:: Instructions for the task ::
Here is the task for the records below: repeat exactly the lines from the one with "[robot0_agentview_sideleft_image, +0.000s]" to the one with "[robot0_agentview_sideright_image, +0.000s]", both included, and nothing else.

:: The records ::
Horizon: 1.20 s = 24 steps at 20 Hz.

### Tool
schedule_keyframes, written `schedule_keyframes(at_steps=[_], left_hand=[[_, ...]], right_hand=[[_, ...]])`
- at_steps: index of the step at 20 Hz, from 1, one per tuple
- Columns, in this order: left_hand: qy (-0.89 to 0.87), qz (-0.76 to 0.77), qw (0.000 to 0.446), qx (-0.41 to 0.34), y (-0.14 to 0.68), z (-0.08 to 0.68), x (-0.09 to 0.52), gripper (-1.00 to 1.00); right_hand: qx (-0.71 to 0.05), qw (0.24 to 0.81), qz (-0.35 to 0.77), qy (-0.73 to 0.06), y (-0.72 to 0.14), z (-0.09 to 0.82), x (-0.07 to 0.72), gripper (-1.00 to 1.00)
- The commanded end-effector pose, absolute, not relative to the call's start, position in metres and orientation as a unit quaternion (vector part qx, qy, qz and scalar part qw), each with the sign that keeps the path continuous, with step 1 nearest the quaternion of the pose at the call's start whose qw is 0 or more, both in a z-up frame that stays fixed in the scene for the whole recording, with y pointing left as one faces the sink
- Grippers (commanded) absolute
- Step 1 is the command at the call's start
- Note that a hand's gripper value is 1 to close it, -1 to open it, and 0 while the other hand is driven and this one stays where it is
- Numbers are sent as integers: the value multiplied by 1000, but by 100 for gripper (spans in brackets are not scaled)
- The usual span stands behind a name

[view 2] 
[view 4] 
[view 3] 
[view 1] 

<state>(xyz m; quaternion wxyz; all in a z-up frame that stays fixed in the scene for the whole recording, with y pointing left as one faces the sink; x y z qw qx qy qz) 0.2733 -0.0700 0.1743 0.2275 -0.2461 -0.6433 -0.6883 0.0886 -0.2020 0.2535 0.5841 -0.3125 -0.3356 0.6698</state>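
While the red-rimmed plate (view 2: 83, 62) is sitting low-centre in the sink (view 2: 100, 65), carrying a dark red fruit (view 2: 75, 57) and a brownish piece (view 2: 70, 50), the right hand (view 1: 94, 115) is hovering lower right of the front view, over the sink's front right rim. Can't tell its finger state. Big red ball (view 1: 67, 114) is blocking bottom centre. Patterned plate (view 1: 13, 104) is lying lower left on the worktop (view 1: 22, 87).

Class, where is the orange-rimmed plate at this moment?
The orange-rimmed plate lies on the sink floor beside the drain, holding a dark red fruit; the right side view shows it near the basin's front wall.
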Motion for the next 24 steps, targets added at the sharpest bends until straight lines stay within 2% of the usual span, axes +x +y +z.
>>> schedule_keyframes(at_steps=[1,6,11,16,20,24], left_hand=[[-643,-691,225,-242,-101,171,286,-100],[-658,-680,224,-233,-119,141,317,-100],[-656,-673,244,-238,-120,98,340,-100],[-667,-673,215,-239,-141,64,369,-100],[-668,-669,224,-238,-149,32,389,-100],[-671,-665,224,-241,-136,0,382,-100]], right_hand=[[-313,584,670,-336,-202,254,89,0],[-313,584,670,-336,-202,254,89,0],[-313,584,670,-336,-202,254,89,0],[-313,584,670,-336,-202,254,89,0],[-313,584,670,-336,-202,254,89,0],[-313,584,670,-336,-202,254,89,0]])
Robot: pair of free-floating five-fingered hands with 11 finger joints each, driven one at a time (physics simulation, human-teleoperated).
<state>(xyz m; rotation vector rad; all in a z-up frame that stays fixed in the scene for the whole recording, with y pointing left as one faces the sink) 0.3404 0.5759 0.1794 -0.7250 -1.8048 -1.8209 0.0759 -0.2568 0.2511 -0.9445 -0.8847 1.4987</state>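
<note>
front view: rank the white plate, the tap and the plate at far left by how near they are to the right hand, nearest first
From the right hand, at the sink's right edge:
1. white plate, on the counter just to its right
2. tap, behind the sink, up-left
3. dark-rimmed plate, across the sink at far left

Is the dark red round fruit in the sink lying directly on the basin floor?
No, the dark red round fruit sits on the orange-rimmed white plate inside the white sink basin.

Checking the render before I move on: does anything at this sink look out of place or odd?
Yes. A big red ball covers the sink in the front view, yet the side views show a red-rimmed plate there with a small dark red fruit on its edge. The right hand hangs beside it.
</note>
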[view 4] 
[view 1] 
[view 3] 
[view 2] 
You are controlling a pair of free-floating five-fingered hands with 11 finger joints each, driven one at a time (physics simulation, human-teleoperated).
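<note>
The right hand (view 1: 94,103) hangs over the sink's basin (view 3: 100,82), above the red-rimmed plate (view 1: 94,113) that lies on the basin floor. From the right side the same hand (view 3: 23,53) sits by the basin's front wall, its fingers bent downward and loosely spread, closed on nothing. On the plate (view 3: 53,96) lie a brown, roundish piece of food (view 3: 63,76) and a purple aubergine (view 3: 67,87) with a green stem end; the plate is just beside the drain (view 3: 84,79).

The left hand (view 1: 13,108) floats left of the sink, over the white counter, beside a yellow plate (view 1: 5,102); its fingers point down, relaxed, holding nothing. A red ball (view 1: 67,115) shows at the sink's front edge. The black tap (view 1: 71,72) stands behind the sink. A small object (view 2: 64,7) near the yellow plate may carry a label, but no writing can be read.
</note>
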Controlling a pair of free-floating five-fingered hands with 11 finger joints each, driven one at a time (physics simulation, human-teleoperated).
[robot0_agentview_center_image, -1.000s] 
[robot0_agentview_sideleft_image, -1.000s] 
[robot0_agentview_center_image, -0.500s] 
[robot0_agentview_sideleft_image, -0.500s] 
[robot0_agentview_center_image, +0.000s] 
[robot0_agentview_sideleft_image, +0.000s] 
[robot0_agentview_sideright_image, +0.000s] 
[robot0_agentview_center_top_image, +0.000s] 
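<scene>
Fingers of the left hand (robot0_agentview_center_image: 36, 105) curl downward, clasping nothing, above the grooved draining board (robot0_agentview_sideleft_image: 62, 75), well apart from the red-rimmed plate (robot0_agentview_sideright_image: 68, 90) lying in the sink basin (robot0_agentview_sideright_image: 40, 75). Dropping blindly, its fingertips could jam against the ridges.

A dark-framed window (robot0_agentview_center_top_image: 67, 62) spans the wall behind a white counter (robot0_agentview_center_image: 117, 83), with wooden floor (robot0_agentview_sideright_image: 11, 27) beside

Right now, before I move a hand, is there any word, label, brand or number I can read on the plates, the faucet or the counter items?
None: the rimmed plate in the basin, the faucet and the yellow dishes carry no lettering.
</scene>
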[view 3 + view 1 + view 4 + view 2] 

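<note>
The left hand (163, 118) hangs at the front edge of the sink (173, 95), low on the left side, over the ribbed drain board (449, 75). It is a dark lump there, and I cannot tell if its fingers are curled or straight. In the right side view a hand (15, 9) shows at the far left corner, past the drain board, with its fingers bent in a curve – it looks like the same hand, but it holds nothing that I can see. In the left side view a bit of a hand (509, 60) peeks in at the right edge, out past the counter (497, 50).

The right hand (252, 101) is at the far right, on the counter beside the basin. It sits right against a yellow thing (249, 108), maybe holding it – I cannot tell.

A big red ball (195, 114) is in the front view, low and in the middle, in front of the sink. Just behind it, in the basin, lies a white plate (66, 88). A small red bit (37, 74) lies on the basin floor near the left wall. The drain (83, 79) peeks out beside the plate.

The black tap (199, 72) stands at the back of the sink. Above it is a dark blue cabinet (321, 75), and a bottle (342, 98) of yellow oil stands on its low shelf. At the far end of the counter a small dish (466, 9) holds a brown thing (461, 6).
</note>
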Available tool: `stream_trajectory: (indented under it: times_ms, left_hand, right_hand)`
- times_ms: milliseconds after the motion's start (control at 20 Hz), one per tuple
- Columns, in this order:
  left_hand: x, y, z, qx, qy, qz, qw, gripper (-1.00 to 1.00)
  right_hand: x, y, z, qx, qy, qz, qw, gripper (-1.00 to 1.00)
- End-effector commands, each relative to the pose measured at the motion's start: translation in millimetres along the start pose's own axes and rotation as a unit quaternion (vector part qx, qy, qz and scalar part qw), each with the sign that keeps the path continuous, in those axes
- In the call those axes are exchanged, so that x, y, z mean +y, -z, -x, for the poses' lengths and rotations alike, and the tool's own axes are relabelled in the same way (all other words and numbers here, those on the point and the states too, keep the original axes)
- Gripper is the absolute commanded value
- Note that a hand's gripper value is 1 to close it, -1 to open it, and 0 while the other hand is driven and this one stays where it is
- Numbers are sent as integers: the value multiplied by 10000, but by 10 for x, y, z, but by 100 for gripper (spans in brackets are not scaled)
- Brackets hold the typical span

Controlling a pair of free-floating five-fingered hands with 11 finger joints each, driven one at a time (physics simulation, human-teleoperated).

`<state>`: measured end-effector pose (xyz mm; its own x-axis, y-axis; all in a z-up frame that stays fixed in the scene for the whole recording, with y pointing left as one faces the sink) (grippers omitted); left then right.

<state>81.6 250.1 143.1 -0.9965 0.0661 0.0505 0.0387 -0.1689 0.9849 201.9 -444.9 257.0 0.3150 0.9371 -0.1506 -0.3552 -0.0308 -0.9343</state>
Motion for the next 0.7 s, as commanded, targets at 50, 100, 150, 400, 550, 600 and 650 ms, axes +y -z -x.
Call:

:: Solution to this exercise ::
[robot0_agentview_sideleft_image, +0.000s] 
[robot0_agentview_sideright_image, +0.000s] 

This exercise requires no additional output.